[Task input — start]

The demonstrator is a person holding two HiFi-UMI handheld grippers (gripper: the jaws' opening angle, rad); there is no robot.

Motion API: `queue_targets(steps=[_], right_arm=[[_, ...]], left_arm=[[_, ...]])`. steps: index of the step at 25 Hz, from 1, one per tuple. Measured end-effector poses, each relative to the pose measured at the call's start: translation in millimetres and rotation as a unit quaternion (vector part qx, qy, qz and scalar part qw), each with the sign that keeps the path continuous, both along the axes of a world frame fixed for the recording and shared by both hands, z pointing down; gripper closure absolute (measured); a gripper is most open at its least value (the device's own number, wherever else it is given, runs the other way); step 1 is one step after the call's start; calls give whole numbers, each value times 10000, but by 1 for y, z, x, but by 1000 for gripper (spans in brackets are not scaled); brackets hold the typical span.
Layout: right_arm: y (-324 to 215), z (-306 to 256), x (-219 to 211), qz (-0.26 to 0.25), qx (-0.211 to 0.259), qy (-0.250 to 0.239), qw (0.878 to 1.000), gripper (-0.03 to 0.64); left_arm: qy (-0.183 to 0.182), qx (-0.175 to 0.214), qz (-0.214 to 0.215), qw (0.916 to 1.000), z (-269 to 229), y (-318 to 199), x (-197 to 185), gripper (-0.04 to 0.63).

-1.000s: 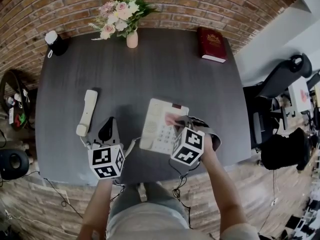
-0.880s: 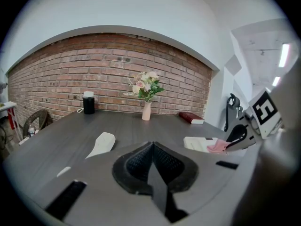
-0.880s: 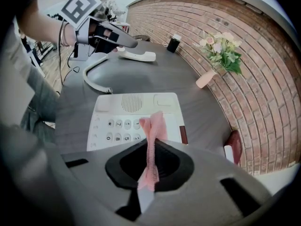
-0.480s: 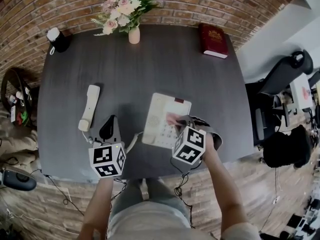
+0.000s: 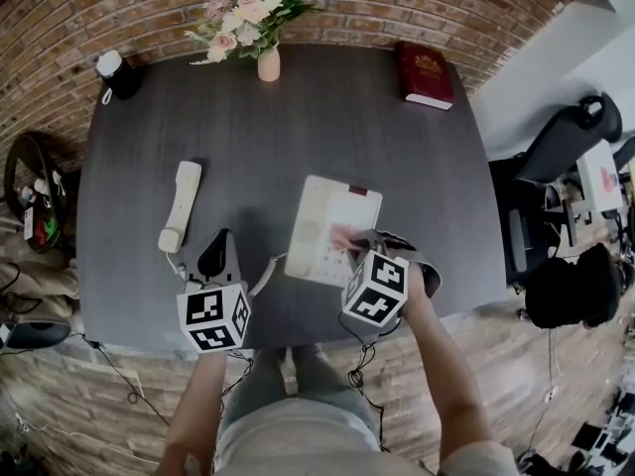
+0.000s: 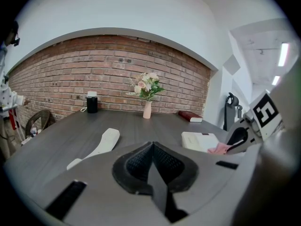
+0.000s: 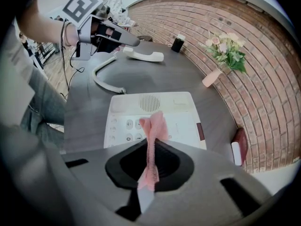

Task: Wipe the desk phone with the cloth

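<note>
Head view, reading left to right: the handset (image 5: 180,206) lies off its cradle, well left of the phone (image 5: 319,216), and a cord (image 5: 270,269) joins the two. Just right of the handset hangs the left gripper (image 5: 220,244), beside the phone's near left corner. In the left gripper view its jaws are pressed together with nothing between them.

Next is the phone itself, a pale slab near the front edge of the desk (image 5: 298,137). Its long axis runs away from the person, tilted a little to the right. At the phone's near right corner is the right gripper (image 5: 359,238), clamped on the pink cloth (image 5: 343,236).

The right gripper view shows this plainly. The jaws pinch the cloth edge-on and its free end pokes forward over the keypad (image 7: 126,124), with the speaker grille (image 7: 149,102) beyond. Whether the cloth touches the keys, I can't tell.

To my eye the wipe turns on one thing: the phone lies straight ahead of and below the right gripper, lengthwise along its reach. A forward push would carry the cloth from the keypad toward the phone's far end. The right gripper is clearly the nearer one.
</note>
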State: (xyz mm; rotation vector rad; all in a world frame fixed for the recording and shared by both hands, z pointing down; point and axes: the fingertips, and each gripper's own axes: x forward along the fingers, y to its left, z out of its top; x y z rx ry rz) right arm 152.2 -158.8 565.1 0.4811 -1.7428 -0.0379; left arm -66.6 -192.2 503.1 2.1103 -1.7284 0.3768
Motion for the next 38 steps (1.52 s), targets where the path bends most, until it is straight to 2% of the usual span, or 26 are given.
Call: queue_targets(steps=[38], right_arm=[[82,19,-18,-1,-468,-209,9987,597]], left_arm=[[-31,-11,214,9998,3,39,7,591]])
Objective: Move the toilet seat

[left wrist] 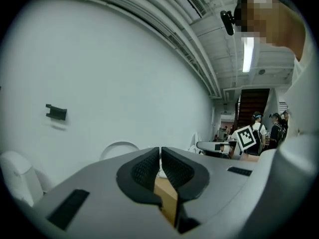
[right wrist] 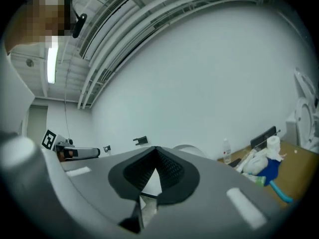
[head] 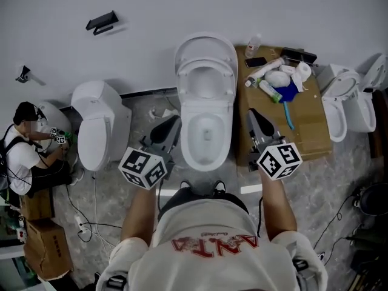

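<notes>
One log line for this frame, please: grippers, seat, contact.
left gripper: jaws shut, empty | right gripper: jaws shut, empty | seat: raised | contact: none, grippers either side of toilet

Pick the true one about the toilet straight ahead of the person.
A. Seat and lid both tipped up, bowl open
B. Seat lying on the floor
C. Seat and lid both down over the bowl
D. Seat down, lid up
A: in the head view the toilet seat stands up against the raised lid, leaving the bowl uncovered.

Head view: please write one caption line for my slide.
Person facing an open white toilet, shut empty left gripper and right gripper held beside it.
</notes>
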A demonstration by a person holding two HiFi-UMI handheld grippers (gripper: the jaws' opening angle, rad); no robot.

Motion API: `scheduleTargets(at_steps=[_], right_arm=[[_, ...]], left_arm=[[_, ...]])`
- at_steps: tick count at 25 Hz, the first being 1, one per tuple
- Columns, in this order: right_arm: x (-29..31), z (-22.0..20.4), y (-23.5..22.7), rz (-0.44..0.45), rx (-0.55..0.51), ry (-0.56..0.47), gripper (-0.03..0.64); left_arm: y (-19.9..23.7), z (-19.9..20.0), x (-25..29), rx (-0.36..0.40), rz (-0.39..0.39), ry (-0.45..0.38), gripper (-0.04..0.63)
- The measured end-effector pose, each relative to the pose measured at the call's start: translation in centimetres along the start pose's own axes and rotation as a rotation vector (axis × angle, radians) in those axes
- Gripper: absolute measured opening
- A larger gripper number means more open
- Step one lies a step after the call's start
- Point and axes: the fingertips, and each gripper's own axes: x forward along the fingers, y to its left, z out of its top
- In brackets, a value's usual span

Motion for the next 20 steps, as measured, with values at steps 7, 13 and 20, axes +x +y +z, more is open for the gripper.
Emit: scheduleTargets(at_steps=[7, 13, 20], right_arm=[[-1.7, 3.5, 6.6, -0.012, -0.148, -0.062, 0.002], [-0.2, 3.6, 11.2, -0.009, -0.201, -0.052, 0.002], [0.7, 3.2, 14.2, -0.018, -0.234, -0.042, 0.002]], left_arm=[[0.8, 2.1, -6.1, -0.001, 0.0, -0.072, 0.017], [3.7, 3.2, -8.9, -0.02, -0.006, -0.113, 0.017], [4.9, 4.2, -10.1, -0.019, -0.045, -0.14, 0.017]])
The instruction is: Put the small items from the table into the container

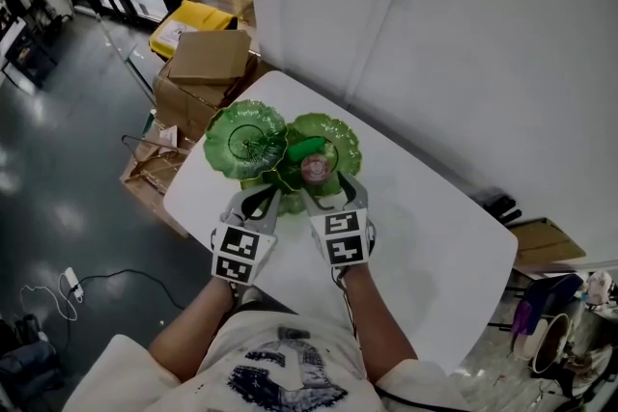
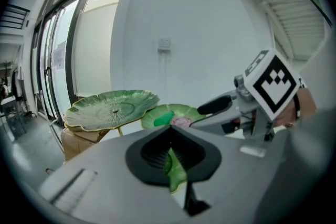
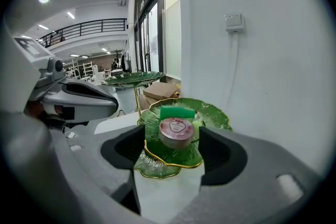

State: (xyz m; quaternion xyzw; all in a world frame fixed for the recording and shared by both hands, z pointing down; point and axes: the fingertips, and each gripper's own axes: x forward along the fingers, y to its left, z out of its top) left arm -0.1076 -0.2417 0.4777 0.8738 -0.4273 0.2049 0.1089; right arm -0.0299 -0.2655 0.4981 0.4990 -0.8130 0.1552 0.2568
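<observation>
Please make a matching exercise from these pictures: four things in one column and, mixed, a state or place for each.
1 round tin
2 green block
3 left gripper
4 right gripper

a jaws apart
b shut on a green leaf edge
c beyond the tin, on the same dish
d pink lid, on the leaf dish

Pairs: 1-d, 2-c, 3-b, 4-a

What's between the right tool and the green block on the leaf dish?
A round pink-lidded tin, on the leaf dish just before the green block; the right gripper view shows it.
</observation>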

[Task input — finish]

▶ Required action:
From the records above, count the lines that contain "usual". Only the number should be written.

▶ Answer space:
2